Task -
Return the listing below in full, with every line exactly as it is.

Given material -
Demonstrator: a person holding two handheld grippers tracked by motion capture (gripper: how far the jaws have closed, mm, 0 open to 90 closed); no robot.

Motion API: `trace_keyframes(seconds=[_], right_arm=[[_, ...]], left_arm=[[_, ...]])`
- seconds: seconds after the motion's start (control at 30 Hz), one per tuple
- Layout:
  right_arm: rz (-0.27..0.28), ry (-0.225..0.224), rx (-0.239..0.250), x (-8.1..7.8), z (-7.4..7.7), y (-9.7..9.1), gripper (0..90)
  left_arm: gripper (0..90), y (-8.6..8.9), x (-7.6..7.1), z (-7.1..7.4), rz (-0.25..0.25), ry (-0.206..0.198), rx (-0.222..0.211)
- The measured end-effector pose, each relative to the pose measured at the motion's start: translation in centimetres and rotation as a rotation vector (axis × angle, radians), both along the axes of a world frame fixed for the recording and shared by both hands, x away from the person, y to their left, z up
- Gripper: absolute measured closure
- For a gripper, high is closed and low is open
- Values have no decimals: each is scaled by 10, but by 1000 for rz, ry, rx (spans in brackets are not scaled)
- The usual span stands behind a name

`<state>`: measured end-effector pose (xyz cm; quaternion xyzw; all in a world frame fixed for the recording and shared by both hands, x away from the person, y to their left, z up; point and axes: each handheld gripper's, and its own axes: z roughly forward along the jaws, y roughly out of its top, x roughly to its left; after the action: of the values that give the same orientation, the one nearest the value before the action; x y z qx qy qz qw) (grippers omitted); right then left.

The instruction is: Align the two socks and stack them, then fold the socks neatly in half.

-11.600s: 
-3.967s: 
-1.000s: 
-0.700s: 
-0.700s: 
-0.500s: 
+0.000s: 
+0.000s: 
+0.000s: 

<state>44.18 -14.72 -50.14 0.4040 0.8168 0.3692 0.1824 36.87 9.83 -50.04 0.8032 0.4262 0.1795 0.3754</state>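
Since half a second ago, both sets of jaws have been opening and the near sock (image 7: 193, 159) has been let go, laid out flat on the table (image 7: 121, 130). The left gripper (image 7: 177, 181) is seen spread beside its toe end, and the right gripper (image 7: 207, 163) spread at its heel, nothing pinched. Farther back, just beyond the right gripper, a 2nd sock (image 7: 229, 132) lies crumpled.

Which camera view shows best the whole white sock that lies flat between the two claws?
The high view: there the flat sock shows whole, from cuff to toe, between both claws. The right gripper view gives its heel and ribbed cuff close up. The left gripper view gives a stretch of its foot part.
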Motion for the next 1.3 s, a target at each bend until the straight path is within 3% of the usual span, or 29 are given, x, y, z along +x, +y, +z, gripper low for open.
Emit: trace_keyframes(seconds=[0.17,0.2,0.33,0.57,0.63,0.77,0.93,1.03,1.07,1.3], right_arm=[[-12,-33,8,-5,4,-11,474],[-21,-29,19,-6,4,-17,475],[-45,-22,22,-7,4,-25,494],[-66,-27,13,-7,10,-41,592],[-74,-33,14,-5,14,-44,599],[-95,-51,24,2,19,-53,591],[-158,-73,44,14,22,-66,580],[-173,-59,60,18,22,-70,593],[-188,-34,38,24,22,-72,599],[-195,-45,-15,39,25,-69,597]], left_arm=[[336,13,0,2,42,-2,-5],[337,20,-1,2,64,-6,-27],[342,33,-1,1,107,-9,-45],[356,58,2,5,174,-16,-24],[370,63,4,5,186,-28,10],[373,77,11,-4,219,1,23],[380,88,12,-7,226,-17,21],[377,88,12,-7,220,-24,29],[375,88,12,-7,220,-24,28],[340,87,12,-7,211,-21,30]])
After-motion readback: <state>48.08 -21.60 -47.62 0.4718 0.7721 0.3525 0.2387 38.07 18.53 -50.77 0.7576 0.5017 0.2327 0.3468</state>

Expected output -
Demonstrator: a person holding two handheld grippers tracked by motion capture (gripper: how far the jaws have closed, mm, 0 open to 90 closed); no robot.

Motion API: `trace_keyframes(seconds=[_], right_arm=[[_, ...]], left_arm=[[_, ...]])`
- seconds: seconds after the motion's start (control at 30 Hz), one per tuple
- Layout:
  right_arm: rz (-0.27..0.28), ry (-0.225..0.224), rx (-0.239..0.250), x (-8.1..7.8), z (-7.4..7.7), y (-9.7..9.1), gripper (0..90)
  left_arm: gripper (0..90), y (-8.6..8.9), x (-7.6..7.1), z (-7.1..7.4), rz (-0.25..0.25), ry (-0.206..0.198), rx (-0.222..0.211)
- The measured end-effector pose, each relative to the pose measured at the motion's start: translation in centimetres and rotation as a rotation vector (axis × angle, radians), both along the axes of a world frame fixed for the recording and shared by both hands, x away from the person, y to their left, z up
- Gripper: absolute measured closure
- For a gripper, high is closed and low is open
- Values have no decimals: each is scaled by 10, but by 1000 for rz, ry, rx (spans in brackets are not scaled)
- The usual span stands behind a name

`<state>`: measured end-effector pose (xyz cm; quaternion xyzw; all in a world frame fixed for the recording and shared by both hands, x away from the person, y to their left, z up; point and axes: each handheld gripper's, and its own axes: z roughly forward along the jaws, y roughly out of its top, x roughly to its left; after the action: of the values that give the same orientation, the one nearest the value before the action; x y z qx qy qz qw) (grippers omitted); right then left.

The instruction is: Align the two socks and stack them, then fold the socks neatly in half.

-11.600s: 
-3.967s: 
-1.000s: 
-0.700s: 
-0.700s: 
-0.500s: 
+0.000s: 
+0.000s: 
+0.000s: 

<state>44.18 -14.72 -50.14 0.4040 0.8168 0.3692 0.1824 36.87 9.83 -50.04 0.8032 0.4262 0.1795 0.3754</state>
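Since half a second ago, both sets of jaws have been opening and the near sock (image 7: 193, 159) has been let go, laid out flat on the table (image 7: 121, 130). The left gripper (image 7: 177, 181) is seen spread beside its toe end, and the right gripper (image 7: 207, 163) spread at its heel, nothing pinched. Farther back, just beyond the right gripper, a 2nd sock (image 7: 229, 132) lies crumpled.

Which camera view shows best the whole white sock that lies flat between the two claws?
The high view: there the flat sock shows whole, from cuff to toe, between both claws. The right gripper view gives its heel and ribbed cuff close up. The left gripper view gives a stretch of its foot part.
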Motion for the next 1.3 s, a target at each bend until the straight path is within 3% of the usual span, or 29 are given, x, y, z along +x, +y, +z, gripper low for open.
Emit: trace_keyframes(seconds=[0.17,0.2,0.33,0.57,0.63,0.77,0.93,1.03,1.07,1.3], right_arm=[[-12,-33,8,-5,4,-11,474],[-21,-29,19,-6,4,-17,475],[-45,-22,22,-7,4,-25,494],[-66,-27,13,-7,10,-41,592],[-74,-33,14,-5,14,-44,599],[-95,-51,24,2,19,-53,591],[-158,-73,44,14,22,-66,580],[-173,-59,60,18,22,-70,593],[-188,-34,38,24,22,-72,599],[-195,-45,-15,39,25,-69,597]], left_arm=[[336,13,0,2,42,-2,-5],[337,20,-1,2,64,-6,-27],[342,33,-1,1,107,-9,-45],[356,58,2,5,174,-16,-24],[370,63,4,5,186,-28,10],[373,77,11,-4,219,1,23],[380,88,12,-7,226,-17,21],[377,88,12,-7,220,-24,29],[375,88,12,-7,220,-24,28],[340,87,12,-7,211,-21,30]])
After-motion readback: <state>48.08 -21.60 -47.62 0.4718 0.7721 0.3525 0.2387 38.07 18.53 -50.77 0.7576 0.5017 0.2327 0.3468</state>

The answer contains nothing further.